В моем дневнике все чаще стали появляться «двойки». Прежде такого со мной не случалось. А сейчас где-то глубоко внутри себя я признавала свое поражение. Тяжелые отношения с классом порождали мое бессилие. И чем больше низких оценок появлялось в моем дневнике, тем сильнее я злилась на себя и мечтала исправить ситуацию. Но сколько ни делала я попыток в сторону перемен, мое положение оставалось незавидным. Подруги держались в стороне, посмеиваясь надо мной. Мальчишки продолжали задираться, а учителя испытывали неприязнь, которую даже не пытались скрывать. Я находилась ежедневно в коллективе тридцати сверстников, но ощущала себя одинокой, забытой и покинутой всеми. Во многом это была моя вина, но я ничего не могла исправить. Мне необходимо было полностью измениться, чтобы заново строить отношения с классом. Как это сделать – я не знала, потому что переломить себя полностью я отказывалась, а научиться уважать своих сверстников пока еще не умела.

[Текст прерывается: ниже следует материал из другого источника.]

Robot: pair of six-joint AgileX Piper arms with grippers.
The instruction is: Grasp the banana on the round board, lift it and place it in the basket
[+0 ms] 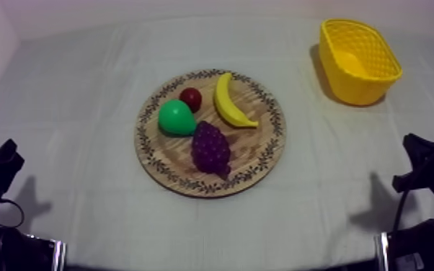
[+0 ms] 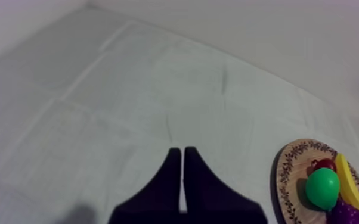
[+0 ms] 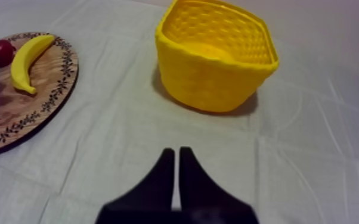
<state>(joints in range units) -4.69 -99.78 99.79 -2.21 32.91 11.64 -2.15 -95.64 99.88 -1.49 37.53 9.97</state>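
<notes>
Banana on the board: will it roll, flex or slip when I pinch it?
The banana looks like a smooth moulded toy: probably stiff and light, perhaps slippery. Its curve lies flat on the wooden board, so a push should slide or spin it, not roll it. The small red fruit close by could roll if nudged.

pear (image 1: 176, 117), grapes (image 1: 211, 148), small red fruit (image 1: 190, 99)
</notes>
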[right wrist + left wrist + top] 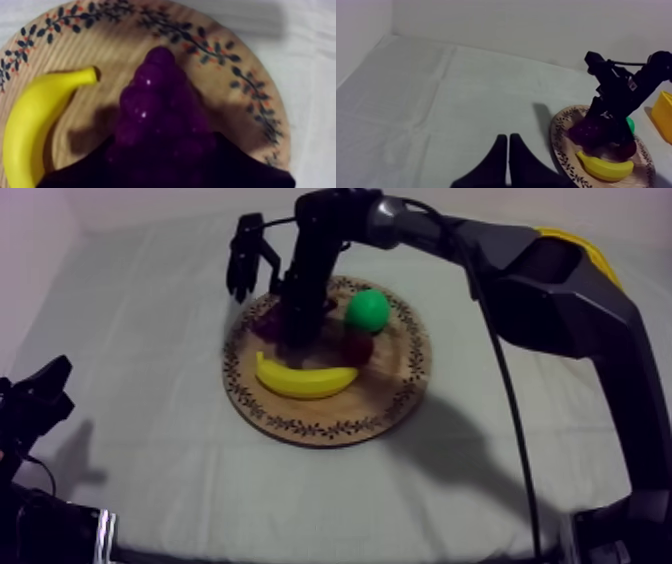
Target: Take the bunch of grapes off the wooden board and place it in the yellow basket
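The purple bunch of grapes (160, 100) lies on the round wooden board (115, 45), left of the board's middle (262, 318). My right gripper (295, 338) reaches straight down onto it from the upper right. In the right wrist view its dark fingers press against both sides of the bunch's wide end, so the gripper (162, 145) is shut on the grapes, which still rest on the wood. My left gripper (508, 137) is shut on nothing, low at the table's left side (45, 388). The yellow basket (662, 116) stands to the right of the board, partly behind my right arm (590, 248).
A banana (300, 380) lies along the board's near side, close beside the grapes (35, 125). A green pear (368, 310) sits at the board's back right, and a small red fruit (355, 346) lies just in front of it. Bare cloth surrounds the board.
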Controlling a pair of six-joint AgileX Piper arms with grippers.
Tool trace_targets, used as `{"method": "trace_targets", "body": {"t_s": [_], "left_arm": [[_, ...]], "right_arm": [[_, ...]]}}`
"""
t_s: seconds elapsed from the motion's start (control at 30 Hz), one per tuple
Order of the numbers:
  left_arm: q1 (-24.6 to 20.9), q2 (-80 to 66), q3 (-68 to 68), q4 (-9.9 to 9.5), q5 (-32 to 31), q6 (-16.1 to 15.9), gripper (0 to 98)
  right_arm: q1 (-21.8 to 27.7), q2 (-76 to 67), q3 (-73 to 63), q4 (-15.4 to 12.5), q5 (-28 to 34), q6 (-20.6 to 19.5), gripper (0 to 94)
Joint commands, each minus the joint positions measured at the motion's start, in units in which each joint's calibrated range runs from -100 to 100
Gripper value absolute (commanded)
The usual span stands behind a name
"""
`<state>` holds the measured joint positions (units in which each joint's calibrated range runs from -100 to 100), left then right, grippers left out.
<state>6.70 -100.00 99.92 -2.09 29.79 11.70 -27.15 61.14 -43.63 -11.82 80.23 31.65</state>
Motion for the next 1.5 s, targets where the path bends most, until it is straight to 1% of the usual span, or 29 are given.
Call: {"method": "trace_targets", "body": {"t_s": [0.0,0.33,0.47,0.67,0.83,1.03,1.23,1.33,1.47], "left_arm": [[0.0,0.0,-0.03,0.02,0.04,0.0,0.1],[0.0,0.0,-0.03,0.02,0.04,0.0,0.1],[0.0,0.0,-0.03,0.02,0.04,0.0,0.1],[0.0,0.0,-0.03,0.02,0.04,0.0,0.1],[0.0,0.0,-0.03,0.02,0.04,0.0,0.1],[0.0,0.0,-0.03,0.02,0.04,0.0,0.1],[0.0,0.0,-0.03,0.02,0.04,0.0,0.1],[0.0,0.0,-0.03,0.02,0.04,0.0,0.1],[0.0,0.0,-0.03,0.02,0.04,0.0,0.1]], "right_arm": [[0.38,-2.04,0.73,0.32,-0.27,-0.11,43.5],[3.45,-16.51,7.99,2.65,0.7,0.67,42.7],[5.09,-24.35,12.55,3.76,-0.08,0.78,42.9],[8.41,-35.36,17.59,5.95,-2.11,-0.93,43.0],[11.96,-43.06,21.87,7.15,-4.71,-3.77,42.8],[16.07,-50.88,29.01,9.32,-10.11,-9.08,42.8],[20.94,-56.3,36.21,10.07,-14.54,-13.73,42.7],[23.36,-58.31,40.34,10.99,-18.39,-16.57,42.7],[26.29,-60.58,46.08,13.39,-24.13,-21.52,42.7]]}}
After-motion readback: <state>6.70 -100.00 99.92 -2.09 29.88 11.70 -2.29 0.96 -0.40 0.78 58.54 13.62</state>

На Пасху мы приехали навестить бабушку, и она ахнула, увидев меня. Перемены, произошедшие с моим телом, ее смущали. Бабушка качала головой, разглядывая мои ноги, которые стали длиннее и тоньше, худые руки и огромные глаза. Она не могла поверить, что это я – ее когда-то полная внучка с рыхлым телом и заспанным лицом. Это действительно была я, но похудение не принесло мне ничего из того, о чем я мечтала и на что надеялась. Оно не сделало меня любимицей в семье и школе, оно не подарило мне никакой легкости, на которую я рассчитывала. Причина была проста: я похудела не ради себя, я похудела во имя внутренней боли, лишь для того, чтобы наказать свое тело. Окружающие люди говорили о моих великолепных результатах, а я внутренне тешила этим свое самолюбие. Мамины подруги перестали считать меня некрасивой девочкой, брат Матвей не смел больше трогать и пальцем, Кире стало неинтересно посмеиваться надо мной. Но все вместе они продолжали видеть во мне ту, кем я была раньше. Худоба не принесла мне любви, о которой я мечтала с раннего детства.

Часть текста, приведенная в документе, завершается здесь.